Refactor `auto_hash.zig` #25722

SeanTUT · 2025-10-28T00:16:11Z

Applied Zig-style naming conventions to functions and values
- Remove redundant namespacing
  - std.hash.autoHash -> std.hash.auto
  - std.hash.autoHashStrat -> std.hash.autoStrat
  - std.hash.HashStrategy -> std.hash.Strategy
- Correct capitalization
  - std.hash.HashStrategy.Shallow -> std.hash.Strategy.shallow
  - std.hash.HashStrategy.Deep -> std.hash.Strategy.deep
  - std.hash.HashStrategy.DeepRecursive -> std.hash.Strategy.deep_recursive
- All of the old identifiers are still available as deprecated aliases.
Bug fix: Slices are now detected when nested within error unions, optionals, and arrays. As a consequence of this, std.hash.auto may result in a compile error in places where it previously did not. The previous behavior was a bug, but this change is still technically breaking.
Optimization: In general, auto_hash.zig avoids copying large values, preferring to hash them in place. Moreover, auto_hash.zig is generally smarter about directly using calling hasher.update on values which have a unique representation. For instance, slices and arrays of values with unique representations will undergo a direct @ptrCast into a slice of bytes and hash all elements at once rather than doing this individually for every element in the span.
Cleaned up the implementation and tests, applying more current style and language features where appropriate

* Applied Zig-style naming conventions to functions and values * Remove redundant namespacing * `std.hash.autoHash` -> `std.hash.auto` * `std.hash.autoHashStrat` -> `std.hash.autoStrat` * `std.hash.HashStrategy` -> `std.hash.Strategy` * Correct capitalization * `std.hash.HashStrategy.Shallow` -> `std.hash.Strategy.Shallow` * `std.hash.HashStrategy.Deep` -> `std.hash.Strategy.Deep` * `std.hash.HashStrategy.DeepRecursive` -> `std.hash.Strategy.deep_recursive` * All of the old identifiers are still available as deprecated aliases. * Bug fix: Slices are now detected when nested within error unions, optionals, and arrays. As a consequence of this, `std.hash.auto` may result in a compile error in places where it previously did not.
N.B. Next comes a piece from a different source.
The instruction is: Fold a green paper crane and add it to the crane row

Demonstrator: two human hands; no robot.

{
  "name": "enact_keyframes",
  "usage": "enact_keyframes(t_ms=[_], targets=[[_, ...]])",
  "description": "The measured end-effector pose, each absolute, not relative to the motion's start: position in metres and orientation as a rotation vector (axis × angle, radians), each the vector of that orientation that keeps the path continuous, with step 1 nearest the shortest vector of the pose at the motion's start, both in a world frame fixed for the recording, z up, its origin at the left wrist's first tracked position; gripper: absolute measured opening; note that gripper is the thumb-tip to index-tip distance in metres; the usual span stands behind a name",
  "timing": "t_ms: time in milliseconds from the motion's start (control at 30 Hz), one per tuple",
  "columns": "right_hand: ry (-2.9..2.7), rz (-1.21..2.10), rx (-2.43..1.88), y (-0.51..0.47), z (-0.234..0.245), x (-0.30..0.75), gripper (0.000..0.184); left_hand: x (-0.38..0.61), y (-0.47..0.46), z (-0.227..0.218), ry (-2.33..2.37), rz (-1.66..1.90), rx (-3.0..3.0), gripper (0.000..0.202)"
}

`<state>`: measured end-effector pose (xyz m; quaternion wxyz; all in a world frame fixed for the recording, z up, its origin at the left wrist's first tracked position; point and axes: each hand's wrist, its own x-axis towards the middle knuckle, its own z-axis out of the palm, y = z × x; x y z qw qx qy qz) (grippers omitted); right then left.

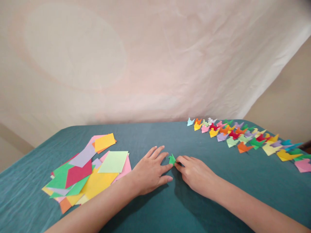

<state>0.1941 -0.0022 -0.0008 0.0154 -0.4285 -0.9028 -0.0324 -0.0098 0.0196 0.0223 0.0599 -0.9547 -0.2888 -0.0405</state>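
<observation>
A small green origami bird (172, 160) is at the middle of the table, between my two hands. My right hand (194, 173) pinches its right side between thumb and fingers. My left hand (153, 171) lies to the left with its fingers spread, palm down. The tip of its index finger is at the bird's lower left edge. Whether that finger presses on the paper, I cannot tell. Part of the bird is hidden behind the right fingertips.
Loose coloured paper sheets (102, 184) overlap in a pile on the left, partly under my left forearm. Rows of folded paper birds (244, 147) stand on the right. Dark green cloth (155, 136) covers the table, and a pale hanging sheet (155, 64) rises behind it.
</observation>
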Motion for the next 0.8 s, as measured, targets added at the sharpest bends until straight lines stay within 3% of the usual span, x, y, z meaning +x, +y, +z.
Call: enact_keyframes(t_ms=[800], targets=[[-2.837, -0.099, -1.403, -0.009, 0.005, 0.203, 0.044, -0.007, 0.017, 0.020, -0.924, -0.131, -2.899, 0.042]])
The previous behavior was a bug, but this change is still technically breaking. * Optimization: In general, `auto_hash.zig` avoids copying large values, preferring to hash them in place. Moreover, `auto_hash.zig` is generally smarter about directly using calling `hasher.update` on values which have a unique representation. For instance, slices and arrays of values with unique representations will undergo a direct `@ptrCast` into a slice of bytes and hash all elements at once rather than doing this individually for every element in the span. * Cleaned up the implementation and tests, applying more current style and language features where appropriate

This file made use of an auto hash map of SemanticVersions. Due to the recent fixes in `auto_hash.zig`, this is now a compile error, as `SemanticVersion` contains slices. This oversight previously went undetected, and simply hashed the slice slices by value if they were present. With this fix, the slices are explicitly hashed deeply.

SeanTUT · 2025-10-28T01:11:15Z

As a consequence of this, std.hash.auto may result in a compile error in places where it previously did not. The previous behavior was a bug, but this change is still technically breaking.

For example, in src/Builtin.zig, the hash function performs an auto hash on an OS version range. This includes SemanticVerions, which would be silently hashed by value rather than alerting the user of the ambiguity. Additionally, src/lib/glibc.zig included use of an AutoArrayHashMap of SemanticVersions, with the same issue taking effect.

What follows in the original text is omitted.